Che cosa li abbia attratti nel passato come nel presente non è solo la ricerca di soddisfare dei bisogni elementari, ma anche di godere delle molteplici attrazioni di svago offerte dalla vita in città. La Roma imperiale al suo apogeo rese «urbani» i barbari con i suoi complessi termali, come la costruzione di piscine nella New York del New Deal crea spazi di socializzazione per alleviare l’angustia dei quartieri popolari.
Intorno all’uso dell’acqua si possono leggere molte delle trasformazioni urbane; altrettanto si può fare seguendo le fasi di diffusione del consumo del caffè partendo da Londra, «metropoli della socialità» con le sue coffee houses, così ancora seguendo le tracce del commercio marittimo del cibo, degli utensili di consumo quotidiano o degli oggetti esotici e preziosi. Il racconto, infatti, del ritrovamento nel Mar di Giava della nave «Belitung» diretta a Baghdad con il suo carico di merce è l’espediente di Wilson per raccontare la vivacità del commercio in epoca medievale dalla Cina al Sud-est asiatico, dalle steppe al Mediterraneo.

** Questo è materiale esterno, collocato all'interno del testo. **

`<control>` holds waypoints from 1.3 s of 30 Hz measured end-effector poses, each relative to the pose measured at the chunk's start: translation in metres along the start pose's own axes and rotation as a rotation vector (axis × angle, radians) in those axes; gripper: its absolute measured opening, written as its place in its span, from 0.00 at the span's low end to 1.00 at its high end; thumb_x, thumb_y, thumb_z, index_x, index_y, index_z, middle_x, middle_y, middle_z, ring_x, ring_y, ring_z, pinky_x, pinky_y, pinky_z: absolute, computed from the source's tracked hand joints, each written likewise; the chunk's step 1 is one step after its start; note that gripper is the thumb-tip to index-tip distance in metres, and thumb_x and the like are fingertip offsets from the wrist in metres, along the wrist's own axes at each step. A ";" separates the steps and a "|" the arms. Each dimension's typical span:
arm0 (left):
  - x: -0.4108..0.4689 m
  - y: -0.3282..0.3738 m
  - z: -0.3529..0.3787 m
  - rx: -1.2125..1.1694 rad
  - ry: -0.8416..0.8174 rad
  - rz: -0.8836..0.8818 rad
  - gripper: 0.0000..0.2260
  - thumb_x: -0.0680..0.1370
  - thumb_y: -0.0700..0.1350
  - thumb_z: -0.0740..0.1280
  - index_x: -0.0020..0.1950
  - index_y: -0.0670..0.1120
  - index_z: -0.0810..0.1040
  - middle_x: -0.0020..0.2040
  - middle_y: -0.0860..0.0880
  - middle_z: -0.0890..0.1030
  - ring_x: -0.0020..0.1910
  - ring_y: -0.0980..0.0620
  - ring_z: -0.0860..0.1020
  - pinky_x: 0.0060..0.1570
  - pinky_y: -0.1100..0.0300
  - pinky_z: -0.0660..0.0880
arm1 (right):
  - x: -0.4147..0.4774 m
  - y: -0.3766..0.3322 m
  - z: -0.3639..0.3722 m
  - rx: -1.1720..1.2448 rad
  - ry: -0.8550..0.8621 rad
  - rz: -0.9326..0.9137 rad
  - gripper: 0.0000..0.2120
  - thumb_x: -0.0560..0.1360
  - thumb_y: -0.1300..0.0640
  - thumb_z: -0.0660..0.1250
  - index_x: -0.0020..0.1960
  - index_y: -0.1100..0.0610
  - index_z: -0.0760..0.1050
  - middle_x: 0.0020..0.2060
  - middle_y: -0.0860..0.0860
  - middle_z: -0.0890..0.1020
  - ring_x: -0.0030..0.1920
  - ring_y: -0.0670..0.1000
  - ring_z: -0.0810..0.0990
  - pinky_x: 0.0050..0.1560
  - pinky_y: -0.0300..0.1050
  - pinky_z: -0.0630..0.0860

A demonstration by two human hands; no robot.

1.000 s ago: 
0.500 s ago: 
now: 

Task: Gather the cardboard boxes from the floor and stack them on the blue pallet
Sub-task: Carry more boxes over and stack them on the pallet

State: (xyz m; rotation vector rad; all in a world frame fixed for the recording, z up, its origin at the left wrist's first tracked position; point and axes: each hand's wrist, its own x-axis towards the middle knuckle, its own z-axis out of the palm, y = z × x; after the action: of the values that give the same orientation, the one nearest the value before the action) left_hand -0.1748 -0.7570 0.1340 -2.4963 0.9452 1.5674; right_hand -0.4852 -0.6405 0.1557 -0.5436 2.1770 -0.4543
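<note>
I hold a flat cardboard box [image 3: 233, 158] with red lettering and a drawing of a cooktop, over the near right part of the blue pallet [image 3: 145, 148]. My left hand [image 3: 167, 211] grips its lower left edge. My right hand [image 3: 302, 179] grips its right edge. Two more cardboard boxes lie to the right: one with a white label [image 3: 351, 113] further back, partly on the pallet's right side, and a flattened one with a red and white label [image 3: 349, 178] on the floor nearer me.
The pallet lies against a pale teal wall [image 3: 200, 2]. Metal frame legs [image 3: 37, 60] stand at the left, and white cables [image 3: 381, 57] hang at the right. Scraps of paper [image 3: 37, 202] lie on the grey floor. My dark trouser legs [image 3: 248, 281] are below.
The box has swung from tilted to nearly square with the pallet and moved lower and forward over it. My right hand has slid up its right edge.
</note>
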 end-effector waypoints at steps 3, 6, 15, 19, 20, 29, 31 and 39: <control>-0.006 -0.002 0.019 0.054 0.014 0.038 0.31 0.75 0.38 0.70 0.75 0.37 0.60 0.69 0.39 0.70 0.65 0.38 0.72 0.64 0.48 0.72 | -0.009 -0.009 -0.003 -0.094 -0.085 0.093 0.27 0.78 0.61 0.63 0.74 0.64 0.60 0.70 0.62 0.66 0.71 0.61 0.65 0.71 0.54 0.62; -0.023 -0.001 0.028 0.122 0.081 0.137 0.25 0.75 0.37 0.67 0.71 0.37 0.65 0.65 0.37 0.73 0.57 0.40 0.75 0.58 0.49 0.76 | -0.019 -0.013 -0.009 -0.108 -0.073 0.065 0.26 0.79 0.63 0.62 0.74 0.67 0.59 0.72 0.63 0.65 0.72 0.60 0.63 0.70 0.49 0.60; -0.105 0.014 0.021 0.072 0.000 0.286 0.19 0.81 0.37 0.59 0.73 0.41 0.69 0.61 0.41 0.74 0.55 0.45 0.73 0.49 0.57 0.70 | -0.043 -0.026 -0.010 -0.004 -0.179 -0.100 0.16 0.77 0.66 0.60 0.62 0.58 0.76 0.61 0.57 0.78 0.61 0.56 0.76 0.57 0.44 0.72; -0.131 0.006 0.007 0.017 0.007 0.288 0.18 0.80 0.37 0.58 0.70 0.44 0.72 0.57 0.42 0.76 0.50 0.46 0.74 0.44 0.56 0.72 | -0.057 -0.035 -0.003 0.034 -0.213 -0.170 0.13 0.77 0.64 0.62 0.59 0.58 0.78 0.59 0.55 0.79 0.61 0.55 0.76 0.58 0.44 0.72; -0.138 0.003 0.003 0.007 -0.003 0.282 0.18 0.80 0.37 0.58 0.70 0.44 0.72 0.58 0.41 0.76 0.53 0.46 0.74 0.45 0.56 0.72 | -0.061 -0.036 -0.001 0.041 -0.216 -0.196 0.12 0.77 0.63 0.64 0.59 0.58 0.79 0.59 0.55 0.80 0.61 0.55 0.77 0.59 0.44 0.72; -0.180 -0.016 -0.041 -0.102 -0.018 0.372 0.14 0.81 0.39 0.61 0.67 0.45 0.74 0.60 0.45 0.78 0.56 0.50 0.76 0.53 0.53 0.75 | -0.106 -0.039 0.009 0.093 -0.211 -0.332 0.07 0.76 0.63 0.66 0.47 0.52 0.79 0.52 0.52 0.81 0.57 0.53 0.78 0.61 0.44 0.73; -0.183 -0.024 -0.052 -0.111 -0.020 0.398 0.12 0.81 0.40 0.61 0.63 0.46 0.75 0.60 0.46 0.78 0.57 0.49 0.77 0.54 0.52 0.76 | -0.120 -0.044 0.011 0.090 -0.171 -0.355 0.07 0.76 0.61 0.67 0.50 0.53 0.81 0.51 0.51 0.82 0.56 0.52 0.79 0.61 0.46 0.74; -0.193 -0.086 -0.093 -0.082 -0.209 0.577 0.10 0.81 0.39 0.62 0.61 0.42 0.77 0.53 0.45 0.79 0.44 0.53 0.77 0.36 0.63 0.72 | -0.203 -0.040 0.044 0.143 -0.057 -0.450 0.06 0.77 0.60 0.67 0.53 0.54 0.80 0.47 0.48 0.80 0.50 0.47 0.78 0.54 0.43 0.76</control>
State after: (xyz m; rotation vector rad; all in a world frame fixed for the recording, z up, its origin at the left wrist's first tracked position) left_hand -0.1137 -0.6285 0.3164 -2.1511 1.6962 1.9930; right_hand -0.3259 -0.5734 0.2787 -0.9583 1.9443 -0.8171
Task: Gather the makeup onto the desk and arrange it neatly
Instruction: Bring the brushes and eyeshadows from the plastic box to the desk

Dopo la caduta dell’Impero romano le civiltà globali risorsero in Arabia e l’islamizzazione trasformò l’organizzazione delle tribù nomadi, le quali crearono, unite dalla fede, una comunità (Umma) estesa dall’Indo all’Atlantico, dal Sahara al Caucaso.
La brillante ricostruzione brillante effettuata da Wilson non riguarda per nulla solo gli aspetti dell’economia, della socialità e del costume. Pagine acute sono dedicata anche alla furia della guerra che distrusse le città e alla forza di volontà dei cittadini di ricostruirle: fosse il cuore medioevale di Lubecca, distrutto dalle bombe della Raf nel 1942, o quello di Varsavia raso al suolo da Hitler fra il 1939 e il 1945.
Nella brillante esposizione di Wilson ci si immerge in tragedie e storie romantiche di comunità e popoli che per vivere hanno costruito tra ordine e caos organismi urbani avanzati, per durare. La tesi che le città cambieranno, ma che «non sarà l’idealismo a provocare le trasformazioni», bensì lo stato di necessità, è la riflessione che lo storico inglese lancia, e non solo agli urbanisti.